DIRECTIONS FOR THIS TASK:
After finding the line containing "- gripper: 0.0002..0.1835" below, please output that line and each following one through the line containing "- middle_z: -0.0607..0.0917", exactly as written.

EXERCISE DATA:

╭──

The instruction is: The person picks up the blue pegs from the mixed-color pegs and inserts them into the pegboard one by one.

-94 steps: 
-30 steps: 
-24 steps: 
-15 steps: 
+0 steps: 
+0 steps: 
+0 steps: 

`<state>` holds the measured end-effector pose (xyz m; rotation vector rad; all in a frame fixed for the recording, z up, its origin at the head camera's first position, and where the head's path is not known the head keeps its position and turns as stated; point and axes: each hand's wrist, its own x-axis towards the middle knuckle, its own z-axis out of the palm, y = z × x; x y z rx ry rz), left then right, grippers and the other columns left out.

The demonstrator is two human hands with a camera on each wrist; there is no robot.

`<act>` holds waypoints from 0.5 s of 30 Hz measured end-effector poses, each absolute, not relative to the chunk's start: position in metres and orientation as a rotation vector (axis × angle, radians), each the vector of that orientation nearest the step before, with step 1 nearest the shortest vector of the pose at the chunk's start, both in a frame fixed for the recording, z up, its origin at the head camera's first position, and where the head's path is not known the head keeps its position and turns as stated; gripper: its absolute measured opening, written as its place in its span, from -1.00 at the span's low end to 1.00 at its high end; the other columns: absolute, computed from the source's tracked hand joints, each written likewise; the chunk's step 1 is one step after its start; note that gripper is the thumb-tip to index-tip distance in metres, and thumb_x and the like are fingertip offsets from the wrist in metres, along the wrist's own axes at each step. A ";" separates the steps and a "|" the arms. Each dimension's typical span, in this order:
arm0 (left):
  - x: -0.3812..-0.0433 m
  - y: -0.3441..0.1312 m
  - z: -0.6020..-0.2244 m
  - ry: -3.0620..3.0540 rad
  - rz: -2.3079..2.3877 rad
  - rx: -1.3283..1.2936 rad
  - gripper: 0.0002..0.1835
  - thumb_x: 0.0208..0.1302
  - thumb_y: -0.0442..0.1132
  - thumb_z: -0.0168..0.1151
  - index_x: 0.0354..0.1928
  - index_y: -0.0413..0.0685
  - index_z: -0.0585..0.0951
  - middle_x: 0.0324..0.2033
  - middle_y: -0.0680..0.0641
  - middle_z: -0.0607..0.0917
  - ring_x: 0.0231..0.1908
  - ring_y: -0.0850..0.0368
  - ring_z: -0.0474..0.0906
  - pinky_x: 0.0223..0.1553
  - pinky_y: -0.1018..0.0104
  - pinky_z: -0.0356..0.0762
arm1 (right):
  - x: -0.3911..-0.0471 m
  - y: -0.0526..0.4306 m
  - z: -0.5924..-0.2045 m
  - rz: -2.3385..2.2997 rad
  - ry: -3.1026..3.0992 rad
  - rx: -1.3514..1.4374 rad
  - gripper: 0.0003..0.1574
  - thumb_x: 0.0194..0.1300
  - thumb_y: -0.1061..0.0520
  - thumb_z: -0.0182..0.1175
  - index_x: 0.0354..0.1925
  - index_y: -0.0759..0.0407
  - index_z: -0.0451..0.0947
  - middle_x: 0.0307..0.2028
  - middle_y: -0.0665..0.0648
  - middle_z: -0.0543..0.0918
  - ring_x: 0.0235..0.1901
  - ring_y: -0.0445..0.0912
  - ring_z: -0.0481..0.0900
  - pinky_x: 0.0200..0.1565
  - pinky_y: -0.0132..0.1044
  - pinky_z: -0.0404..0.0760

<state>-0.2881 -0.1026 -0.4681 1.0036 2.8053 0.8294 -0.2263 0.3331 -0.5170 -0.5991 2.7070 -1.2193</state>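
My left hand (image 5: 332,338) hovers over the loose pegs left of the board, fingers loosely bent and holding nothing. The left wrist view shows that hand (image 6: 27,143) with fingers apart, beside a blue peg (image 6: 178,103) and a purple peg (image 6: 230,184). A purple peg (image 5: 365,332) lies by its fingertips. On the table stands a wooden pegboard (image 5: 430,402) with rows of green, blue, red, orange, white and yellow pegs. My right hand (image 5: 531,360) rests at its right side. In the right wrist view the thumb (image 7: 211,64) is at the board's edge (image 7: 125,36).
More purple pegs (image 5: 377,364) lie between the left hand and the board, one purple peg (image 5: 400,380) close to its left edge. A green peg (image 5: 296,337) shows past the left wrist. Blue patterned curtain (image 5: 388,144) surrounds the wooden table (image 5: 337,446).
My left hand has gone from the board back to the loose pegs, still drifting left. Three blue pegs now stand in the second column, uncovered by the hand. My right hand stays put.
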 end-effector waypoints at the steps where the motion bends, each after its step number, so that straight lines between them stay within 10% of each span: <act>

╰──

SOLUTION FOR THIS TASK:
  - gripper: 0.0002..0.1835
  - thumb_x: 0.0208..0.1302
  - thumb_y: -0.0442..0.1132
  - thumb_z: -0.0168..0.1151
  - index_x: 0.0354..0.1928
  - index_y: -0.0413..0.0685
  - index_z: -0.0585..0.0951
  - middle_x: 0.0324..0.2033
  - middle_y: -0.0680..0.0641
  - middle_z: -0.0607..0.0917

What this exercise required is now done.